I learned later that Lyme tests are often unreliable because chronic Lyme buries deep in the system, becoming invisible to the tests. Although I didn’t receive a definite diagnosis, it was more of an answer than I was ever going to get. After a few months, I was put on a regimen of supplements and herbs. Twice a day I had to consume a concoction of a dozen foul-tasting herbs. Twice a day I would wonder if it was all for nothing. After a month, the medicine started to show results. But the results came in the form of joint pain, weekly migraines, nausea, and hives. Not the kind of results I had been hoping for. But these results were good news according to Dr. Lantsman. They signaled that the Lyme bacterium was resurfacing. I finally had my answers! A fleeting moment of happiness.


Last November, I returned to Dr. Lantsman’s office and learned that the current herb treatment would last a few years, returning to it every year to prevent flare-ups. As we discussed the various options of treatment, I realized that I didn’t want to still be sick entering college. It was time for something more drastic. It was time to try a series of antibiotics. Though at first my mother was hesitant to start me on any prescription for an extended period of time, this was the only other feasible option. After Dr. Lantsman wrote me a list of prescriptions the length of a CVS receipt, we started to discuss how the treatment would affect my life in the long term. I did not want to be hearing about how the bacterium, foreign bodies, invade and live in my cells, buried deep in joints, my brain, and my immune system. I certainly did not want to be hearing about how I would have to consider my options when having children due to the ability of the disease to be passed down. I am only sixteen.


As we switched from the herbs to the antibiotics, I rejoiced at the simplicity of taking pills. But soon, I began to dread the 7 morning pills, 5 daytime pills, 6 dinner pills, and 7 bedtime pills. Dr. Lantsman assured us that I would just have to find the right balance of medication for me as I switched from Doxycyclin to Cefuroxime because of severe dizziness, fatigue, and nausea. But the symptoms only worsened as my health, both mental and physical, spiraled. These painful rounds of debilitating treatment were not an improvement to the milder symptoms of Lyme and I found myself missing activities in and out of school. I even had to drop out of taking the ACT one Saturday despite months of preparation.

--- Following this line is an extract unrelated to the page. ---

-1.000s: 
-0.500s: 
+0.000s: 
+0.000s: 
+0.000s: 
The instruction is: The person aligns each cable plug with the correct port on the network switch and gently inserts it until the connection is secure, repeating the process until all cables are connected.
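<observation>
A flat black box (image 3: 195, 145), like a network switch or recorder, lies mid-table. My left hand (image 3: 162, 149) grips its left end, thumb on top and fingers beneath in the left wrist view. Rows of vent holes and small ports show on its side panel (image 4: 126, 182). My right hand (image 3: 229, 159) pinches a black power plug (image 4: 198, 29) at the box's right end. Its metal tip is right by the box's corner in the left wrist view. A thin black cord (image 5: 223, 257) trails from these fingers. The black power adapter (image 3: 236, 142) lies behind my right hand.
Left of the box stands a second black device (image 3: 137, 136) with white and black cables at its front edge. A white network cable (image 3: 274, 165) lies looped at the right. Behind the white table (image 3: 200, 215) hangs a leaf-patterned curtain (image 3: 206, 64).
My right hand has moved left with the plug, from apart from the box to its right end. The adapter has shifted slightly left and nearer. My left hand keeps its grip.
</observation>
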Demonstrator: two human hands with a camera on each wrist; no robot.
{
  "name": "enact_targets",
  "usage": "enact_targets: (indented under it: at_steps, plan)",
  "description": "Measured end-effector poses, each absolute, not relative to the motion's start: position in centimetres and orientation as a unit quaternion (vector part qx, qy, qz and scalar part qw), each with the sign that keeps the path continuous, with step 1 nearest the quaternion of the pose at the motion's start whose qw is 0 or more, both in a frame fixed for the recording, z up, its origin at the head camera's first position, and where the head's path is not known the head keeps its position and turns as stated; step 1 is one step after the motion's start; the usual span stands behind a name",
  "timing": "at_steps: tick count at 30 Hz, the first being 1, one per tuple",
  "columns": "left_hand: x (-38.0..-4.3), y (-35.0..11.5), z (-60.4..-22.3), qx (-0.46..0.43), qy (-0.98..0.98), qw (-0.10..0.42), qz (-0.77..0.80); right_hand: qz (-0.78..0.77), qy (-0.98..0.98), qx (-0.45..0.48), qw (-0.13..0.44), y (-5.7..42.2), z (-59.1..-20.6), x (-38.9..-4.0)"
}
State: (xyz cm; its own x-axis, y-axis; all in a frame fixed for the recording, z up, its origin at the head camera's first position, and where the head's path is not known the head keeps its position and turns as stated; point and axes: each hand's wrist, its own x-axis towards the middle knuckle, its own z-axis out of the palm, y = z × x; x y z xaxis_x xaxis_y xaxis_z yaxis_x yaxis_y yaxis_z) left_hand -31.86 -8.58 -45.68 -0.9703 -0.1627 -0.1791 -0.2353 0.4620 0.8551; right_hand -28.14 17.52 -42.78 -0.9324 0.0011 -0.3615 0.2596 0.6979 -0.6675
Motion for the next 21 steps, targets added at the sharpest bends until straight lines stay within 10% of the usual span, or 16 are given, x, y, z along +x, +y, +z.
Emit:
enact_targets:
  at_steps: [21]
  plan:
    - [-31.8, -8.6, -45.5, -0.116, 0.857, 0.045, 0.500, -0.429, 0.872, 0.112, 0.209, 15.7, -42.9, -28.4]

Now, as I settle back against the cold porcelain of the bathroom tub, it would be normal, even expected, that I would have doubts about the success of this latest experiment to rid me of this disease. But as my stomach calms down and the waves of nausea subside, I think forward to a day when I can run again with my dog, read a textbook without falling asleep (well, maybe that will never happen!), and basically have a healthy, normal life. But even if this doesn’t come soon, I grasp onto the idea that I’ve come this far, battling indifferent doctors, and uncertain diagnosis.